Where defendant did not take the stand or present any other witnesses, but the State presented six witnesses, the trial court did not give more weight to the State’s contentions by devoting different lengths of time to stating contentions of the State and defendant.

Appeal by defendant from Brewer, Judge, 11 February 1974 Session of Superior Court held in Durham County.

Defendant was charged in a bill of indictment with assault with a deadly weapon with intent to kill inflicting serious bodily injury. He pled not guilty and the jury returned a verdict of guilty of assault with a deadly weapon inflicting serious bodily injury. From judgment imposing sentence of three years as a youthful offender, he appealed.

Attorney General James H. Carson, Jr., by Assistant Attorney General Charles J. Murray, for the State.

William Alexander Graham III for the defendant appellant.

BRITT, Judge.

[1] All of defendant’s assignments of error relate to the trial court’s instructions to the jury. First, he contends that in recapitulating the testimony, the court stated that codefendants Webb and Riggins had each testified that he (Webb and Rig-gins) had pled guilty to assault with a deadly weapon inflicting serious injury when in fact Webb and Riggins had not so testified ; and that in another portion of the charge, the court stated that Webb and Riggins and a third codefendant, Roberts, each had testified that he had pled guilty to assault with a deadly weapon inflicting serious injury when in fact they had not so testified.

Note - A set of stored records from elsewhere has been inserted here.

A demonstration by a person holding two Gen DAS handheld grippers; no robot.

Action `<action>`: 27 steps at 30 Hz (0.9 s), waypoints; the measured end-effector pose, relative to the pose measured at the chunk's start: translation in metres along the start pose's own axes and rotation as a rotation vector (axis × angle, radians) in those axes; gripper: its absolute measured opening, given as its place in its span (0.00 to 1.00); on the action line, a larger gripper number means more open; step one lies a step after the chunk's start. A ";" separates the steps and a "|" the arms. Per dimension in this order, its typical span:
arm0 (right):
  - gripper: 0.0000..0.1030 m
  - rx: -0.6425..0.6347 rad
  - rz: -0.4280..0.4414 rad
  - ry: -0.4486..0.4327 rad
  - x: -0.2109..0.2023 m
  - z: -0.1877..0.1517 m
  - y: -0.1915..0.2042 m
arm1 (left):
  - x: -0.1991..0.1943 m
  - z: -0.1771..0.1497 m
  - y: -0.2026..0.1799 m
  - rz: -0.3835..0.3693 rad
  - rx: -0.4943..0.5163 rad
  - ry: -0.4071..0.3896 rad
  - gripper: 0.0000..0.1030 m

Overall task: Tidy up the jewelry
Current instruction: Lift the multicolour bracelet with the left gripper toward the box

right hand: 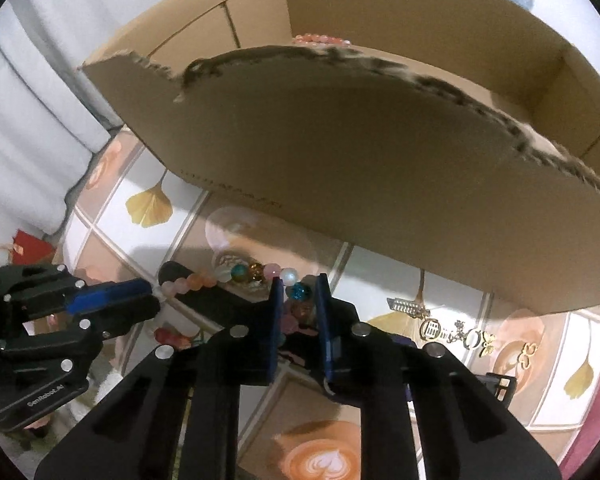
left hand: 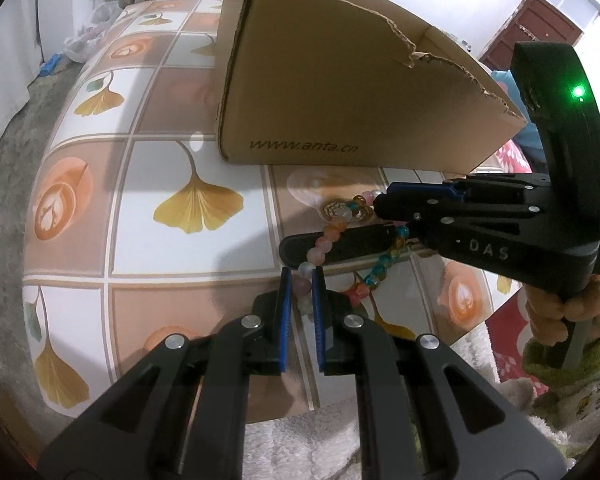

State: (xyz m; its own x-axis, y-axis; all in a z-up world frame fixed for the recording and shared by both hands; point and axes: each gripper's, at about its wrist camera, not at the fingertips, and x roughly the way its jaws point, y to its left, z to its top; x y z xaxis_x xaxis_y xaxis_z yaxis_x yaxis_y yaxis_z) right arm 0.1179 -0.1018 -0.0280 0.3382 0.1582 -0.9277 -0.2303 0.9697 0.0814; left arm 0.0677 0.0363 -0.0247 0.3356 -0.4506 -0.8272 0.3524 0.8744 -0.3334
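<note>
Before the cardboard box [left hand: 340, 92], both tools share one beaded bracelet [left hand: 328, 236].
Left tool [left hand: 301, 280] and right tool [right hand: 298, 286] each clamp its beads above the bench [left hand: 204, 92].

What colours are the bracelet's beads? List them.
Pale pink, orange, milky white, teal and amber on the bracelet; clearest in the left wrist view.

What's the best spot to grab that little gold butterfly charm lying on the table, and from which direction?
A judgement: take the gold butterfly charm across its narrow middle, coming straight down from above. It lies flat on the table, thin and low, so a sideways approach would slide over it. Other small gold pieces lie close on its left, so the fingers are best set along the free sides.
</note>
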 end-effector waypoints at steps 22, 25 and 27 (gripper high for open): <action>0.10 0.013 0.014 -0.115 -0.044 -0.014 0.005 | -0.023 -0.002 -0.002 -0.005 -0.011 -0.089 0.09; 0.09 0.013 0.028 -0.150 -0.060 -0.016 0.007 | -0.039 0.001 -0.008 -0.001 0.007 -0.125 0.09; 0.09 0.014 0.040 -0.180 -0.071 -0.014 0.008 | -0.051 0.003 -0.012 -0.004 0.018 -0.145 0.08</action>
State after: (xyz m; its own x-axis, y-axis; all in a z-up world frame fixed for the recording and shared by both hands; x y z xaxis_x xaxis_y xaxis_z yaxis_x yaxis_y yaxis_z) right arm 0.0797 -0.1082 0.0337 0.4869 0.2262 -0.8436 -0.2345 0.9643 0.1232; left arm 0.0493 0.0479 0.0228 0.4562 -0.4763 -0.7517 0.3689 0.8699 -0.3273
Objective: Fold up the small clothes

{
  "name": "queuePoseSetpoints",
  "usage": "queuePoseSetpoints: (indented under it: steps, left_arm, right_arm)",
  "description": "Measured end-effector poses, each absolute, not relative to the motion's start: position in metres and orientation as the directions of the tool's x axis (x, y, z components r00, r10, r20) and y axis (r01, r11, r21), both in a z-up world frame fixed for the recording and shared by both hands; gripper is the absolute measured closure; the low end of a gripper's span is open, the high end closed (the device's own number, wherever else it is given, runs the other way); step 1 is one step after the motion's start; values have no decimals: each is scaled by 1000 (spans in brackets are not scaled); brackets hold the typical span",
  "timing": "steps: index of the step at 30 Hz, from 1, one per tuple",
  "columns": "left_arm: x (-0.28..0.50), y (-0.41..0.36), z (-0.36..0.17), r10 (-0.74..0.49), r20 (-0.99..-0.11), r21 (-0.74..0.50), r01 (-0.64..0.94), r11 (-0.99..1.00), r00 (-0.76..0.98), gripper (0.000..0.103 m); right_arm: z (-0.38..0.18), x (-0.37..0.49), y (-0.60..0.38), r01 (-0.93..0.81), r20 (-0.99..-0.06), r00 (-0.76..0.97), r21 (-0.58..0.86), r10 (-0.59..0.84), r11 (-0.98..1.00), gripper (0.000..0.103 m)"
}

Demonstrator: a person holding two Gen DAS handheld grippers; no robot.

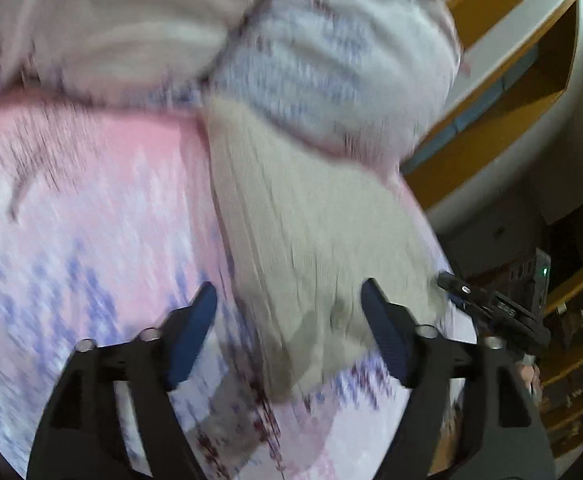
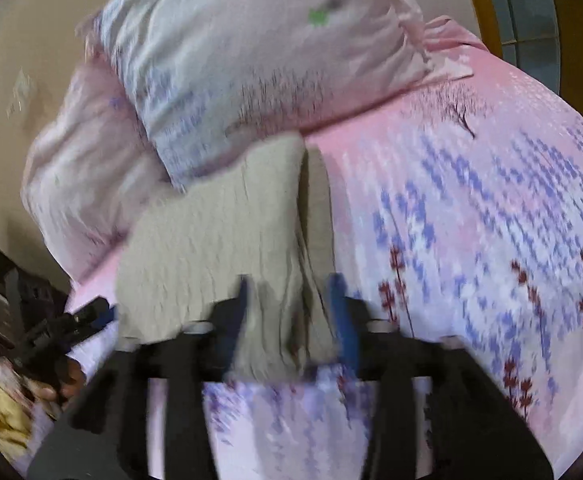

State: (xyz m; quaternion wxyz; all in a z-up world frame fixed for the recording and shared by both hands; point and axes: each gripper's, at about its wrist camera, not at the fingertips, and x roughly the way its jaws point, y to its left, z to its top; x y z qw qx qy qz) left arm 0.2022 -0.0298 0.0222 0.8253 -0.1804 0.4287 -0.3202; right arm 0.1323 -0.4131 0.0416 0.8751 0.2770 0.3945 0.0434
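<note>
A beige ribbed garment [image 1: 311, 220] lies lengthwise on the pink and purple floral bedsheet [image 1: 91, 220], its far end against the pillows. My left gripper [image 1: 289, 300] is open, jaws wide apart over the garment's near left edge. In the right wrist view the same garment [image 2: 211, 232] shows a folded ridge running toward me. My right gripper [image 2: 291, 304] is half closed around the garment's near end, which sits between the blue pads [image 2: 341, 312]. The other gripper [image 2: 71, 324] shows at lower left. Both views are motion blurred.
Two floral pillows [image 2: 251, 60] are piled at the head of the bed. A wooden shelf frame [image 1: 511, 92] and dark furniture [image 1: 531, 280] stand beyond the bed's right edge. The bedsheet [image 2: 471, 220] spreads wide to the right of the garment.
</note>
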Motion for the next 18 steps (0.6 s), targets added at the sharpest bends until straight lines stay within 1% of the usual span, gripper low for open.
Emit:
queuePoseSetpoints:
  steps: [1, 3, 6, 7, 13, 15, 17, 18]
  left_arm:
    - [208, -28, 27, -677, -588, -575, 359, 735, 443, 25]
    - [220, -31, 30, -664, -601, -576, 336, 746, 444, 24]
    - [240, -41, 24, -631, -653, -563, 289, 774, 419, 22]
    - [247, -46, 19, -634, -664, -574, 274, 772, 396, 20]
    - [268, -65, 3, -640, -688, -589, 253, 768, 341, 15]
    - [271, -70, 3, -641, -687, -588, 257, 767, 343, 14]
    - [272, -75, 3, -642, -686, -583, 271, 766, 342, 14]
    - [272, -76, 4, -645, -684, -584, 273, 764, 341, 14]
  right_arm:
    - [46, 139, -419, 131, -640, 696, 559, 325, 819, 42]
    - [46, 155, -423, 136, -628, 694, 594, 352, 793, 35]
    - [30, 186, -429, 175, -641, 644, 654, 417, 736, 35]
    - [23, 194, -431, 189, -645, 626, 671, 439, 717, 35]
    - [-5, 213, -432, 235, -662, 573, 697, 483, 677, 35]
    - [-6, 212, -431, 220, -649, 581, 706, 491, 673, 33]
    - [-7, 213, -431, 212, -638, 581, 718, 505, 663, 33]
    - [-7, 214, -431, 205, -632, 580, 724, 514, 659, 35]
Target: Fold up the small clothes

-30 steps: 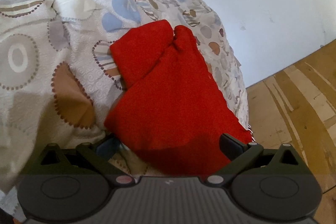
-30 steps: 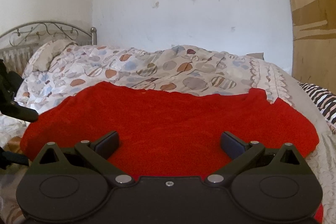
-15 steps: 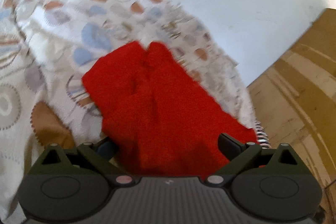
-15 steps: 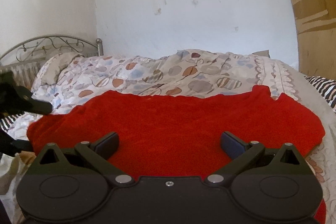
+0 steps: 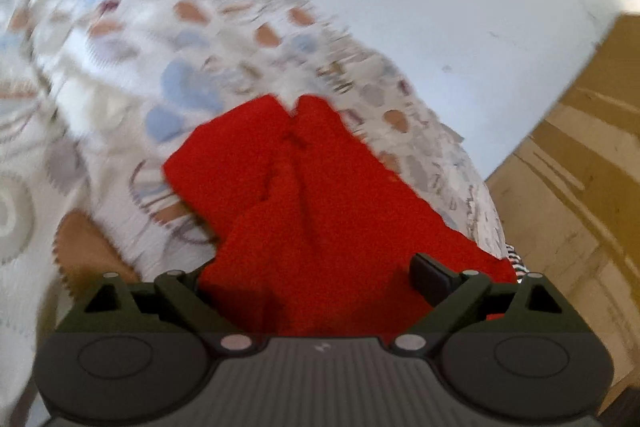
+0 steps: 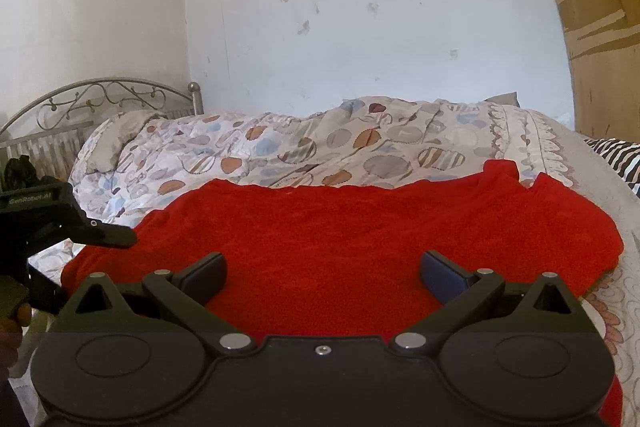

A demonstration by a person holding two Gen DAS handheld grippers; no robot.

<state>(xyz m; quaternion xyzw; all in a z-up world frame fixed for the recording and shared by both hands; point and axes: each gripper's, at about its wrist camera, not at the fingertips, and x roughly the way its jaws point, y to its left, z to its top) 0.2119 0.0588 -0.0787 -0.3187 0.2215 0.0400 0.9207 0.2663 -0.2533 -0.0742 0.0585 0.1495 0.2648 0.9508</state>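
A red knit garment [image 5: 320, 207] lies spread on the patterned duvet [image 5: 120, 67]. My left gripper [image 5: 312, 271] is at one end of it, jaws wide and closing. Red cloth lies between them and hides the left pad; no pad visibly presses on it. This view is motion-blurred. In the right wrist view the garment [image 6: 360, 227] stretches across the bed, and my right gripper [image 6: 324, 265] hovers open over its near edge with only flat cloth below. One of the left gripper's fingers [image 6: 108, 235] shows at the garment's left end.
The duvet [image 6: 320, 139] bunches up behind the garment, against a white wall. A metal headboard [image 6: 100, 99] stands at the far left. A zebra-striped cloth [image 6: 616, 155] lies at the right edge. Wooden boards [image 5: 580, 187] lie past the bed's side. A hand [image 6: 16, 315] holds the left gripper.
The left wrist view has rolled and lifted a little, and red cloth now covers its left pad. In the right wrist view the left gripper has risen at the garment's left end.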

The record reveals that defendant’s counsel on appeal did not appear at trial and was not employed by defendant until after the record on appeal was filed in this court. After defendant’s brief was filed, in which brief he raised the questions covered by this assignment, this court granted the Attorney General’s motion to be allowed to file a second addendum to the record. That addendum discloses that Webb did plead guilty *560to assault with a deadly weapon inflicting serious injury and that defendant appellant introduced the transcript of Webb’s plea into evidence. The addendum also discloses that Riggins testified, without objection or motion to strike by defendant, that he had pled guilty. Webb, Riggins and Roberts were presented as witnesses for the State.

In 3 Strong, N. C. Index 2d Criminal Law § 113, at 15, we find: “Generally, an inadvertence in stating the contentions of the parties or in recapitulating the evidence must be called to the trial court’s attention in time for correction. Thus, a slight inaccuracy in stating the evidence will not be held reversible error when the matter is not called to the court’s attention in apt time to afford opportunity for correction.”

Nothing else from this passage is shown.